Welcome to Critical Hit’s 31 days of horror! It’s the month of spookiness, of frights and jump scares and we’re ready to celebrate! Over the decades, movies have managed to create eerie atmospheres, scenes of terror that can’t be contained within a single genre and we’re looking back at the films and the movie maniac moments that had us squirming in our seats.
THE MOVIE: E.T. THE EXTRATERRESTRIAL
E.T. needs no introduction. This Steven Spielberg classic not only made mega-bucks at the box office and became the highest grossing movie of all time when it released, but practically defined how kids movies should be made.
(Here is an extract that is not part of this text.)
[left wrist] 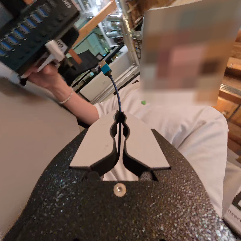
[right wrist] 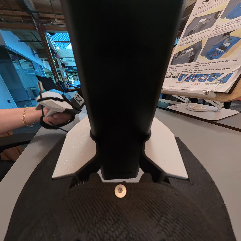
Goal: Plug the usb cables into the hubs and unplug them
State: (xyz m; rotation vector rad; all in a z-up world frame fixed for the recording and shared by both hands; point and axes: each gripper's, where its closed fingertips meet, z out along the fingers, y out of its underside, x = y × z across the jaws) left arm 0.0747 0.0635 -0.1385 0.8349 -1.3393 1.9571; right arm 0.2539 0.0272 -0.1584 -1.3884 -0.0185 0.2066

It was also a story that broke the mould on how aliens were viewed and instead of giving us creatures that want to probe us and take over the world, it give us an alien with a strong connection to the children that cared for him and came to view him as one of their friends.
Reading all of this you might think I must really have a low scare limit, but the truth is that I actually enjoy the horror genre and can sit through most horror movies today without flinching. So, why has such a relatively unscary kids movie made the list? Well, consider that I was a little 5-year old when my parents first rented is on Betamax many years ago and up to that point, I had never really thought much about aliens. In fact, the end of the road was a little bit of a stretch for my imagination as all of a sudden hearing these noises and seeing glimpses of these strange creatures on the screen was a little too much for me and I ended up running to my bedroom, only to watch the rest of the movie another time when I was a little older.
Early in the movie the alien ships arrive on earth and we see our alien friends scurrying off to explore this newfound planet, only for them to get alerted to danger and needing to flee, accidentally leaving behind one of their own who now has to hide from the humans.
WHY IT’S SCARY:
What makes this scene work so well is that you don’t actually see all that much of our alien friends. Spielberg makes use of a night setting and the rich foliage to hide the characters from us and leaves us guessing as to how they might look like. Needless to say though, those small long fingers are pretty frightening. That we actually get to see very little is what makes this scene so intense. All we’re left with are those strange noises and our imagination.
It’s one of those perfect examples where sometimes holding back and keeping the mystery high often creates more tension than revealing your ‘monster’ early on. The epic score by John Williams only adds to the intensity as his use of lower string chords leaves you feeling uneasy.